Task objective: Give back exactly the lines of the data below, starting with the line that has "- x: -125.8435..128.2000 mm" and going on through the line that has "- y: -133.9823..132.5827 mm".

(Beginning of Data to use)

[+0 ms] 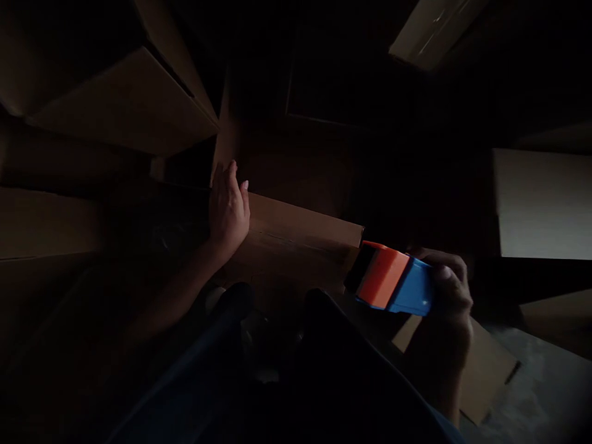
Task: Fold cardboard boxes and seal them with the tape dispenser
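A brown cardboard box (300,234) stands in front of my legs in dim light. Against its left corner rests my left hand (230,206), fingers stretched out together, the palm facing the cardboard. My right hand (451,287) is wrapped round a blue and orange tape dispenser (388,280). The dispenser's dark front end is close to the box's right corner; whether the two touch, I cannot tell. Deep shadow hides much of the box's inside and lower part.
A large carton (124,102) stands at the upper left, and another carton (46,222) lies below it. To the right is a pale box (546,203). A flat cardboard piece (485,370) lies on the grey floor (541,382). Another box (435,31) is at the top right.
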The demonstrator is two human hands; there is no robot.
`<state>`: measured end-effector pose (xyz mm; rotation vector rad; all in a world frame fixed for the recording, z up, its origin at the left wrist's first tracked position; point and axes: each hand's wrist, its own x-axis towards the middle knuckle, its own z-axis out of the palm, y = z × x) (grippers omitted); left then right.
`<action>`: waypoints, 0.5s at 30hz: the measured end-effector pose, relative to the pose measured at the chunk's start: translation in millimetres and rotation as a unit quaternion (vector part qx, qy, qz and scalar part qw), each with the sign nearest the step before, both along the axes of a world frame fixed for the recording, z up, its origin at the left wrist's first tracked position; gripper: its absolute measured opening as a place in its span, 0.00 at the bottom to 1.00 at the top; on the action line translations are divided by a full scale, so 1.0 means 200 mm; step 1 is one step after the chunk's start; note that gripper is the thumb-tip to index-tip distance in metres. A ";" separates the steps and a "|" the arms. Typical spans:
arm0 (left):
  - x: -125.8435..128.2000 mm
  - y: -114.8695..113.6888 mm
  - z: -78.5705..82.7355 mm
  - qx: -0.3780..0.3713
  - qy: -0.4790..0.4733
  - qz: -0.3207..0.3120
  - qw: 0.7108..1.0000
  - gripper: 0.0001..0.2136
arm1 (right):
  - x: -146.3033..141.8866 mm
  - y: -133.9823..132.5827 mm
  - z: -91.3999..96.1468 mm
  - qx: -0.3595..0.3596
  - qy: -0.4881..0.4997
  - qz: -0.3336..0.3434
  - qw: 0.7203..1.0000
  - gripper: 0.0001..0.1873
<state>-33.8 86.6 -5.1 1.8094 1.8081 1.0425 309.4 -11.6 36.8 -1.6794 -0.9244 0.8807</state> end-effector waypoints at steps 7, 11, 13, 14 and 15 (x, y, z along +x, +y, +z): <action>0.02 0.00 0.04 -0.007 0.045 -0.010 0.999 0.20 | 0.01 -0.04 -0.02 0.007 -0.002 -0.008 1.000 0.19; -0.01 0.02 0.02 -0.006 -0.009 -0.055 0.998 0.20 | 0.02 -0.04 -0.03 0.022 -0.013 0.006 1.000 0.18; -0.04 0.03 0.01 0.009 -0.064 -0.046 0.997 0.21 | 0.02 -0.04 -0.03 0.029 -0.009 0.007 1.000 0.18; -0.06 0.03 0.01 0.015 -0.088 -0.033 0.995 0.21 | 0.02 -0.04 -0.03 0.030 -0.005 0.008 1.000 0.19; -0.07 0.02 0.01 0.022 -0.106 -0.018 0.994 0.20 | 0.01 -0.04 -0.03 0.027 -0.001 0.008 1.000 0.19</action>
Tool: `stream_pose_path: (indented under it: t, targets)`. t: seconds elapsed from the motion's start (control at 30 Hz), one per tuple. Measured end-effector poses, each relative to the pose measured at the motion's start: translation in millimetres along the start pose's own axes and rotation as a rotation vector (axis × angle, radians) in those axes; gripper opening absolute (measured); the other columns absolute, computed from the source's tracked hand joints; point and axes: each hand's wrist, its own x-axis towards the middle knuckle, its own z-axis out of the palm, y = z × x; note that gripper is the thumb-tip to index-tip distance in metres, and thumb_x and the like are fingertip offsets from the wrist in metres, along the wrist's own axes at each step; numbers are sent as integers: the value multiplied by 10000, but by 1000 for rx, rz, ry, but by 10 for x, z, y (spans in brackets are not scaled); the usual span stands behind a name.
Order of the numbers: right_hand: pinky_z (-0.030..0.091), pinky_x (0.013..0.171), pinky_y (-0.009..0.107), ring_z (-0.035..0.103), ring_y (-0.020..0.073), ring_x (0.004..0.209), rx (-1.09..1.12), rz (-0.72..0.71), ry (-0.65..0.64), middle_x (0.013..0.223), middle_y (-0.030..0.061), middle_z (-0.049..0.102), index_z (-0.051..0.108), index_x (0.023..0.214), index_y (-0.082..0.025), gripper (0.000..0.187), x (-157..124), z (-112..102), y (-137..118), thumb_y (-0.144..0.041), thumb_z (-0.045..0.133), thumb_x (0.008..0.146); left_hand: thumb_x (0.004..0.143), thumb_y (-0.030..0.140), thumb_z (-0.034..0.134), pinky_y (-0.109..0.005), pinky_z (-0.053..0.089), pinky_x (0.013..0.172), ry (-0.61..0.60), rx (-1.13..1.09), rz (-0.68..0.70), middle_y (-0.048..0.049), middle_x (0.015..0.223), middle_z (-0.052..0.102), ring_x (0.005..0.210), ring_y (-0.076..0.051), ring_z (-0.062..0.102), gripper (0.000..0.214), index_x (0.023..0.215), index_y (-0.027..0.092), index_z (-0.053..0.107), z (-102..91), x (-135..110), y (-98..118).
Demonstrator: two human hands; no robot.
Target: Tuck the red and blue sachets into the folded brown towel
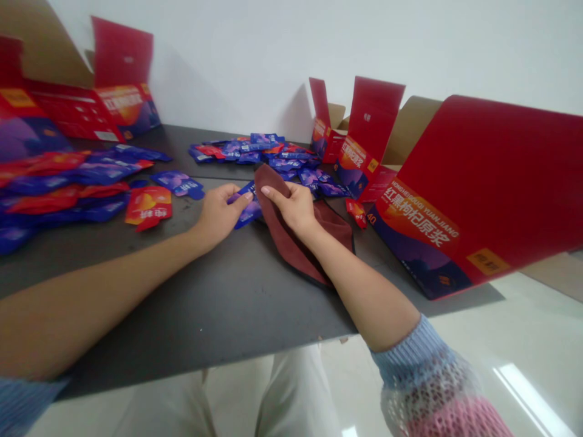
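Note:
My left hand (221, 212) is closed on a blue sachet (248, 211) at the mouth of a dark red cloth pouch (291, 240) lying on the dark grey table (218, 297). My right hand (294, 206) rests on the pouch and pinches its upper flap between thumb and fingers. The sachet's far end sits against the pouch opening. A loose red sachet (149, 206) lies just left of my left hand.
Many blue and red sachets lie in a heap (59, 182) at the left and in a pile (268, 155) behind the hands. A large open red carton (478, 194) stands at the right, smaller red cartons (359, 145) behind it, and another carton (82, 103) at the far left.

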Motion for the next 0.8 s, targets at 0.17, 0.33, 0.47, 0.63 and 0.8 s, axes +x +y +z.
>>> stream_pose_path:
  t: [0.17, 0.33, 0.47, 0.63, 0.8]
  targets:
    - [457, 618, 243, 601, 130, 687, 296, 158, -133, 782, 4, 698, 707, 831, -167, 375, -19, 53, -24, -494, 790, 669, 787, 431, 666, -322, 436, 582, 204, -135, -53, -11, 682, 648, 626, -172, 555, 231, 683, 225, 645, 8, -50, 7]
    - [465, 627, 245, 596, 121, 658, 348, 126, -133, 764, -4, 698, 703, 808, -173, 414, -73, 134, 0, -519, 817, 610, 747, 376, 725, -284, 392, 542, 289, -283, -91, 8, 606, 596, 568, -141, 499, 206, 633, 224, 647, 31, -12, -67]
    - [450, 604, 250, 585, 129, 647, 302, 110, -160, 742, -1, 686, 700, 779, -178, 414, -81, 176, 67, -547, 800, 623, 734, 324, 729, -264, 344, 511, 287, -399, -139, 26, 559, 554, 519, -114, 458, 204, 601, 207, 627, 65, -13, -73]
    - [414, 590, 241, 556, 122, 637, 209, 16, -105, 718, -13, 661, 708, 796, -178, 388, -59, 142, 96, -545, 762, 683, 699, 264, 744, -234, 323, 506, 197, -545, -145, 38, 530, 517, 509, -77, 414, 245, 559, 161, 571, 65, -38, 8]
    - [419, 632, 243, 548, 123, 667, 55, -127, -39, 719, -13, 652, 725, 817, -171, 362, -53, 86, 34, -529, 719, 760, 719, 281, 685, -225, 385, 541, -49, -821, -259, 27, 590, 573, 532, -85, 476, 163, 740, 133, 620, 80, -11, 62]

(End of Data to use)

Exercise result:
  - x: -125.8435..128.2000 mm
  - y: -114.8695..113.6888 mm
  - z: -78.5705..82.7355 mm
  - qx: -0.3780..0.3713
  - qy: -0.4790..0.4733
  - qz: -0.3207..0.3120
  - qw: 0.7108..1.0000
  - gripper: 0.0001..0.2136
arm1 (right):
  - x: -146.3033..141.8866 mm
  - y: -133.9823..132.5827 mm

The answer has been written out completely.